_Description of the task_. Nothing in the data may be omitted; output it all verbatim.

_Provided data_.
--

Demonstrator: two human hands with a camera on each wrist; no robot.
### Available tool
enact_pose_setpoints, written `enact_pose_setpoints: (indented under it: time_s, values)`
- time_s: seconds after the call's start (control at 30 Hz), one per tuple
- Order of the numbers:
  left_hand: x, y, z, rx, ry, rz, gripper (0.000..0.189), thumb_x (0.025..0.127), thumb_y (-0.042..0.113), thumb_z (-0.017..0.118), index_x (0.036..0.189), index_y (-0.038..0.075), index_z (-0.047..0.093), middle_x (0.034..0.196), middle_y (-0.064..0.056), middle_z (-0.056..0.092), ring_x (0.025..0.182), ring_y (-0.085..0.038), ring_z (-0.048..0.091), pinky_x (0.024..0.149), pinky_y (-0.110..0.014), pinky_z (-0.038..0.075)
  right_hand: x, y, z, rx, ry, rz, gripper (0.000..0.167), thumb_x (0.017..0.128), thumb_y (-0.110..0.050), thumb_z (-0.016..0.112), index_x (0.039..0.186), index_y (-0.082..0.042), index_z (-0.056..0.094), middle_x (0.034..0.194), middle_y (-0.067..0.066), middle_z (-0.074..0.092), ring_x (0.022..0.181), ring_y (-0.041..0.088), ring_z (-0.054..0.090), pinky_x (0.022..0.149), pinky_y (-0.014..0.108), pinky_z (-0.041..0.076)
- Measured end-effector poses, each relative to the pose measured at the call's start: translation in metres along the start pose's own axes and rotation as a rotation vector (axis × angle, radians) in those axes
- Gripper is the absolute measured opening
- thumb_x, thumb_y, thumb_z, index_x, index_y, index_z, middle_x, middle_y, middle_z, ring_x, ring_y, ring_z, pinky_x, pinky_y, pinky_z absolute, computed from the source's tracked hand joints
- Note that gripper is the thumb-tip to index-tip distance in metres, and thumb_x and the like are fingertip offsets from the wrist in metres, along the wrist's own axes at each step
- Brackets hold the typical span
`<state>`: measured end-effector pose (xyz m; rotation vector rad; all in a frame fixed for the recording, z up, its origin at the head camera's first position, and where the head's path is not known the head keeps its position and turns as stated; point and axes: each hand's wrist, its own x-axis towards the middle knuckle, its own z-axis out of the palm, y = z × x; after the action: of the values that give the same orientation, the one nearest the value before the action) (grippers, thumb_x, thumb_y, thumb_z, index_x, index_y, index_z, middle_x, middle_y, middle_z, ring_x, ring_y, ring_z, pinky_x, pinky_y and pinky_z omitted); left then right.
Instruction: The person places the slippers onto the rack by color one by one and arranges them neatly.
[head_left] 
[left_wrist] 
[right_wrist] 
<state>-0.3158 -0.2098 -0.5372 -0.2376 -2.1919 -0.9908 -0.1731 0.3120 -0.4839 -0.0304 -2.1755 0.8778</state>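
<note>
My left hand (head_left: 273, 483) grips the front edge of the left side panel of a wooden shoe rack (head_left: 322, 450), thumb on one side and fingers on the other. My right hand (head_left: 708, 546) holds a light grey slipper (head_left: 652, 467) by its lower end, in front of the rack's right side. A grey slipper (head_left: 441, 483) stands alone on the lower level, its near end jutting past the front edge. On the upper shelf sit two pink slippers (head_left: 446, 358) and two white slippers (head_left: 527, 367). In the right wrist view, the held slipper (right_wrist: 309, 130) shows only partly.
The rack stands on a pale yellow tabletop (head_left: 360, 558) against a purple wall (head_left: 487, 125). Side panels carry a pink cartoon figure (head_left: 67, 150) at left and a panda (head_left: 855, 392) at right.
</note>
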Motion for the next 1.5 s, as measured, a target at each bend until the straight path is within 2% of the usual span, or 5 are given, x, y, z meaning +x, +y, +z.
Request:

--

_Task solution_.
Demonstrator: two human hands with a camera on each wrist; no robot.
### Available tool
enact_pose_setpoints, written `enact_pose_setpoints: (indented under it: time_s, values)`
- time_s: seconds after the call's start (control at 30 Hz), one per tuple
- Order of the numbers:
  left_hand: x, y, z, rx, ry, rz, gripper (0.000..0.189), thumb_x (0.025..0.127), thumb_y (-0.042..0.113), thumb_z (-0.017..0.118), index_x (0.036..0.189), index_y (-0.038..0.075), index_z (-0.047..0.093), middle_x (0.034..0.196), middle_y (-0.064..0.056), middle_z (-0.056..0.092), ring_x (0.025..0.182), ring_y (-0.085..0.038), ring_z (-0.048..0.091), pinky_x (0.024..0.149), pinky_y (-0.110..0.014), pinky_z (-0.038..0.075)
  right_hand: x, y, z, rx, ry, rz, gripper (0.000..0.167), thumb_x (0.017..0.128), thumb_y (-0.110..0.050), thumb_z (-0.016..0.112), index_x (0.039..0.186), index_y (-0.082..0.042), index_z (-0.056..0.094), middle_x (0.034..0.194), middle_y (-0.067..0.066), middle_z (-0.074..0.092), ring_x (0.022..0.181), ring_y (-0.041..0.088), ring_z (-0.054..0.090), pinky_x (0.022..0.149), pinky_y (-0.014..0.108), pinky_z (-0.041..0.076)
- Measured end-effector poses, each relative to the pose measured at the call's start: translation in metres along the start pose's own axes and rotation as a rotation vector (axis × angle, radians) in those axes
- Gripper is the absolute measured opening
- thumb_x, thumb_y, thumb_z, index_x, index_y, index_z, middle_x, middle_y, middle_z, ring_x, ring_y, ring_z, pinky_x, pinky_y, pinky_z absolute, computed from the source's tracked hand joints
- Note that gripper is the thumb-tip to index-tip distance in metres, and thumb_x and the like are fingertip offsets from the wrist in metres, along the wrist's own axes at each step
- Brackets hold the typical span
`<state>`: measured end-effector pose (xyz m; rotation vector rad; all in a frame fixed for the recording, z up, its origin at the head camera's first position, and where the head's path is not known the head keeps its position and turns as stated; point and axes: each hand's wrist, its own x-axis towards the middle knuckle, its own z-axis out of the palm, y = z × x; after the action: of the values that give the same orientation, the one nearest the value before the action) (grippers, thumb_x, thumb_y, thumb_z, index_x, index_y, index_z, middle_x, middle_y, middle_z, ring_x, ring_y, ring_z, pinky_x, pinky_y and pinky_z omitted); left then right.
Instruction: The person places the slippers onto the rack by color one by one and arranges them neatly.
[head_left] 
[left_wrist] 
[right_wrist] 
<state>-0.3158 -0.2098 -0.5372 -0.2376 -2.1919 -0.9908 -0.1731 0.3120 -0.4839 -0.0304 -2.1755 0.8778</state>
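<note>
My left hand (head_left: 273, 483) grips the front edge of the left side panel of a wooden shoe rack (head_left: 322, 450), thumb on one side and fingers on the other. My right hand (head_left: 708, 546) holds a light grey slipper (head_left: 652, 467) by its lower end, in front of the rack's right side. A grey slipper (head_left: 441, 483) stands alone on the lower level, its near end jutting past the front edge. On the upper shelf sit two pink slippers (head_left: 446, 358) and two white slippers (head_left: 527, 367). In the right wrist view, the held slipper (right_wrist: 309, 130) shows only partly.
The rack stands on a pale yellow tabletop (head_left: 360, 558) against a purple wall (head_left: 487, 125). Side panels carry a pink cartoon figure (head_left: 67, 150) at left and a panda (head_left: 855, 392) at right.
</note>
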Motion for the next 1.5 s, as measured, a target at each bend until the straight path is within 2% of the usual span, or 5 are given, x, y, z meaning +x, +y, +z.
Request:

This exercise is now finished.